Entries shown:

◇ ◇ ◇ ◇ ◇ ◇ ◇

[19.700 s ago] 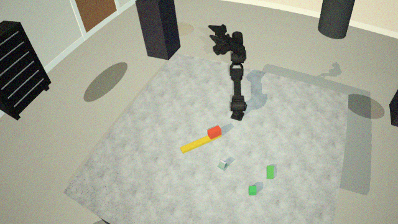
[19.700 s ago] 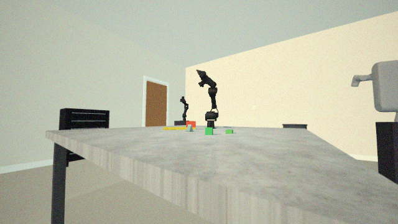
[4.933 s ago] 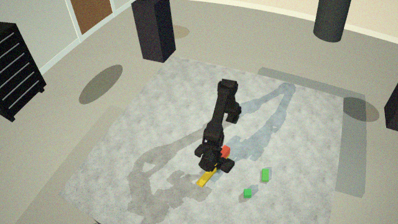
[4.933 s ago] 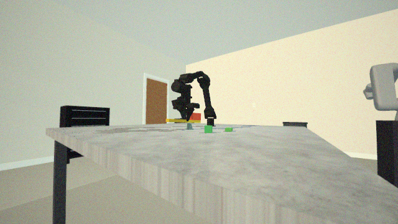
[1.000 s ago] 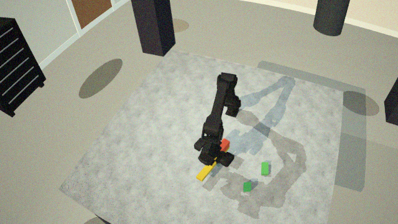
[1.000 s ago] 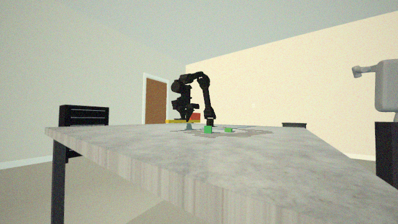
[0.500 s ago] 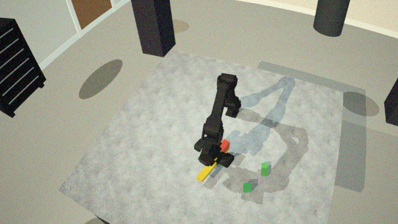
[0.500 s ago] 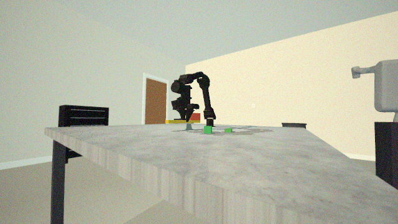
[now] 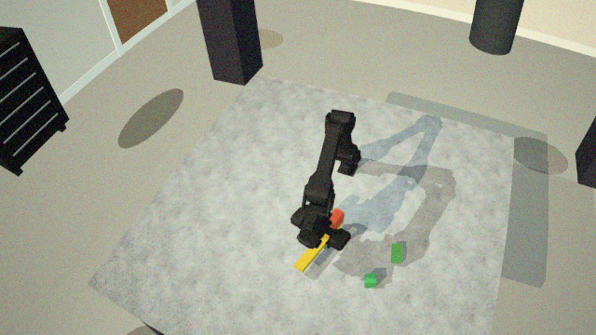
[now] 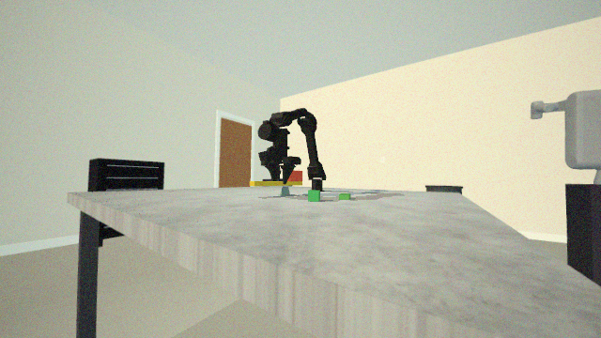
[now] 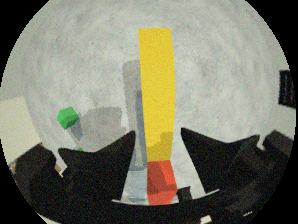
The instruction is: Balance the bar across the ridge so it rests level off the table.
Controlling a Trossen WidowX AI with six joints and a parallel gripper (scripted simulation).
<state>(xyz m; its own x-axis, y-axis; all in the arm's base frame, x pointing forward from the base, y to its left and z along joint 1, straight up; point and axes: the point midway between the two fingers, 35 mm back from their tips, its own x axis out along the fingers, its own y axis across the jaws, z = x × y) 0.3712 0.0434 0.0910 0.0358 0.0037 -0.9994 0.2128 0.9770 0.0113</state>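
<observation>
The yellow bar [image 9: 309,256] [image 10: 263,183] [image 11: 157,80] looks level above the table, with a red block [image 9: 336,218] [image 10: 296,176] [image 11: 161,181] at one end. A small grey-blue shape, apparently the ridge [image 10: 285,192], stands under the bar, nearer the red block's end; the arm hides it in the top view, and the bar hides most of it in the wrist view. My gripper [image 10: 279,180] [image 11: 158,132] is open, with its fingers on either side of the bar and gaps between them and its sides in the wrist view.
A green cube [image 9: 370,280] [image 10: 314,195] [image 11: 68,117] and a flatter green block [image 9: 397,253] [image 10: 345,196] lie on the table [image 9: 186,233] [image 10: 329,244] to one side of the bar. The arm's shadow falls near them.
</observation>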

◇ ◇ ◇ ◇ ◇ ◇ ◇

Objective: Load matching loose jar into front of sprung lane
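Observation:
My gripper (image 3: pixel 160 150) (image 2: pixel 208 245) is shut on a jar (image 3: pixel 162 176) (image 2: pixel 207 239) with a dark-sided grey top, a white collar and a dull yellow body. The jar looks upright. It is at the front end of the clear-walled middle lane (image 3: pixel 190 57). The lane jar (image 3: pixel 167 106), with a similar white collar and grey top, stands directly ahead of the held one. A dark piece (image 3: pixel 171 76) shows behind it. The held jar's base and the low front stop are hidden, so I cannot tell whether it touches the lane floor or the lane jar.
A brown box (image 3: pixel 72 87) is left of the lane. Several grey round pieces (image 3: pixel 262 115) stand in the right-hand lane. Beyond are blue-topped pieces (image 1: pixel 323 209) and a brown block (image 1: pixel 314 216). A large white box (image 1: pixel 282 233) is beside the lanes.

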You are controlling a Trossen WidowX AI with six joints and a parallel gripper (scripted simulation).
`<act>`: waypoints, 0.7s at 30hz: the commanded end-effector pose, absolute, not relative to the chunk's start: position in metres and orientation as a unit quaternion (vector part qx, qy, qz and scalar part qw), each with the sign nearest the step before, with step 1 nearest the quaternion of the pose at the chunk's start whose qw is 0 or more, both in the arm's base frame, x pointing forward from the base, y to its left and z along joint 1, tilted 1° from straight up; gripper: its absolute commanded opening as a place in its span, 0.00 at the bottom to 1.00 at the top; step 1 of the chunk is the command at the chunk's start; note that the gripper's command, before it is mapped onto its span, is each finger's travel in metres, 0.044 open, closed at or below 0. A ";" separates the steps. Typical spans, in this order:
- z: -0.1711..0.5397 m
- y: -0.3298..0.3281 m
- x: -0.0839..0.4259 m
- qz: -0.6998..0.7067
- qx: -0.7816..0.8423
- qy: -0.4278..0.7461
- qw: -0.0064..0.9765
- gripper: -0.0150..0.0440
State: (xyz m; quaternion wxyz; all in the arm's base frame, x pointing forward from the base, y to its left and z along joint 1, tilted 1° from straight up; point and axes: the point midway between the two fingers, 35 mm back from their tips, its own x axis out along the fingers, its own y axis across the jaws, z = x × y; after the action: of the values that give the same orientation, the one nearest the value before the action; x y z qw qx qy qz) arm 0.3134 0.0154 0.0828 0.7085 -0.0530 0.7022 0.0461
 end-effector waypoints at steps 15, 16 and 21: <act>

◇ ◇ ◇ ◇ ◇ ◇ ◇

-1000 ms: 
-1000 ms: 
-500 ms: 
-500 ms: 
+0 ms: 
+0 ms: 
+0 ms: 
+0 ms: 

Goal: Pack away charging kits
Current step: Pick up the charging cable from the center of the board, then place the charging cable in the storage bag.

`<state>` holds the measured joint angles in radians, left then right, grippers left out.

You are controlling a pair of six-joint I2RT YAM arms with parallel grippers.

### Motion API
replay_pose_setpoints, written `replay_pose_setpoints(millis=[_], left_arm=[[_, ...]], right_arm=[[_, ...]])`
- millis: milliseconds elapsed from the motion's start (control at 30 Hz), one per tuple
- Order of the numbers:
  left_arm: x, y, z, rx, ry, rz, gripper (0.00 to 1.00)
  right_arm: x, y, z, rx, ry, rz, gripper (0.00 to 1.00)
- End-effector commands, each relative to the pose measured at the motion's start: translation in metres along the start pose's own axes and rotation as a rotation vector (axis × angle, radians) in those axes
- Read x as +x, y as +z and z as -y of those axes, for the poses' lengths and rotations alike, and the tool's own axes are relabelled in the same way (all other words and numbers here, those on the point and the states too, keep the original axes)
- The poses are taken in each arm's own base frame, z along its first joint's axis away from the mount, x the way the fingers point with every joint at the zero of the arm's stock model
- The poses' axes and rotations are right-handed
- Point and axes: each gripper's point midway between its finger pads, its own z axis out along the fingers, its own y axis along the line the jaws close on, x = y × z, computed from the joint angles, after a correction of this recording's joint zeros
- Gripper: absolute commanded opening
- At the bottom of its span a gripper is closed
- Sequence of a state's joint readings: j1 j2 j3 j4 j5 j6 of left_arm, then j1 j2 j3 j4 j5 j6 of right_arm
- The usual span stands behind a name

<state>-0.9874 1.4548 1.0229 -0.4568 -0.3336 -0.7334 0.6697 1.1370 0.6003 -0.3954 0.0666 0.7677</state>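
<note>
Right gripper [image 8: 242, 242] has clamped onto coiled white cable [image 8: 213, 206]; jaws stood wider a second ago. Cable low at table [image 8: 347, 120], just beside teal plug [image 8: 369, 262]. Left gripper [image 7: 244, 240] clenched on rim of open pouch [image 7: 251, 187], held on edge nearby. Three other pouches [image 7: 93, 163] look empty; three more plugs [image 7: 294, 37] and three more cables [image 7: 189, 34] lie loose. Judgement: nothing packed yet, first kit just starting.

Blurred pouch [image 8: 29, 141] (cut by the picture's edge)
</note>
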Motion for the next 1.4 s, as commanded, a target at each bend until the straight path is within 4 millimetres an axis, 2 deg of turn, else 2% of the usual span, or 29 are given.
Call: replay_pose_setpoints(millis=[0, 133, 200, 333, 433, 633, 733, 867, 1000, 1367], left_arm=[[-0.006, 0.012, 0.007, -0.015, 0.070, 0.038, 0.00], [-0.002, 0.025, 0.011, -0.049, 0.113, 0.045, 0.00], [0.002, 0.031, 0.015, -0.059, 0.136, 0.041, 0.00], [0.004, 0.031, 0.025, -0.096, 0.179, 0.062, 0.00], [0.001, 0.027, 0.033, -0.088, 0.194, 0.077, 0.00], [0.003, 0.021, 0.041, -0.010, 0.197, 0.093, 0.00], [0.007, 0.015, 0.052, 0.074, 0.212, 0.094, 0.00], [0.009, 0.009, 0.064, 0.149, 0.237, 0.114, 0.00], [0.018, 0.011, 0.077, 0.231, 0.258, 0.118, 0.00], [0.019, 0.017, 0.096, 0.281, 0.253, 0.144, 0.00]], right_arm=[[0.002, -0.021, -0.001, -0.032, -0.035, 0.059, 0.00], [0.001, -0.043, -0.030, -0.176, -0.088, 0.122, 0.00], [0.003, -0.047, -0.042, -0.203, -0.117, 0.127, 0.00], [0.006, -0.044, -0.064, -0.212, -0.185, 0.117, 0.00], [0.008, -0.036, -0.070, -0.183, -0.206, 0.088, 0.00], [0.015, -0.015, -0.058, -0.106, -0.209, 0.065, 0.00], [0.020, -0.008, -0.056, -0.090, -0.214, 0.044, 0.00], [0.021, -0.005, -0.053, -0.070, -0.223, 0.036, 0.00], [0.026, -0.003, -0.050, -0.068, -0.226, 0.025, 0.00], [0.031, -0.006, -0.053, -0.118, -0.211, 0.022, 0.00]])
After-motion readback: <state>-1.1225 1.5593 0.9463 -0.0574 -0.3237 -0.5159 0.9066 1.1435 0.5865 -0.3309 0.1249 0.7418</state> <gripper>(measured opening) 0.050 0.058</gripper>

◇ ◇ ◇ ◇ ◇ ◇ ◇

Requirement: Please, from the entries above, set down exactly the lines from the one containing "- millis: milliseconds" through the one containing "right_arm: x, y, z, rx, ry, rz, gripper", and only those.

Task solution:
- millis: milliseconds elapsed from the motion's start (control at 30 Hz), one per tuple
- Order of the numbers:
  left_arm: x, y, z, rx, ry, rz, gripper (0.00 to 1.00)
  right_arm: x, y, z, rx, ry, rz, gripper (0.00 to 1.00)

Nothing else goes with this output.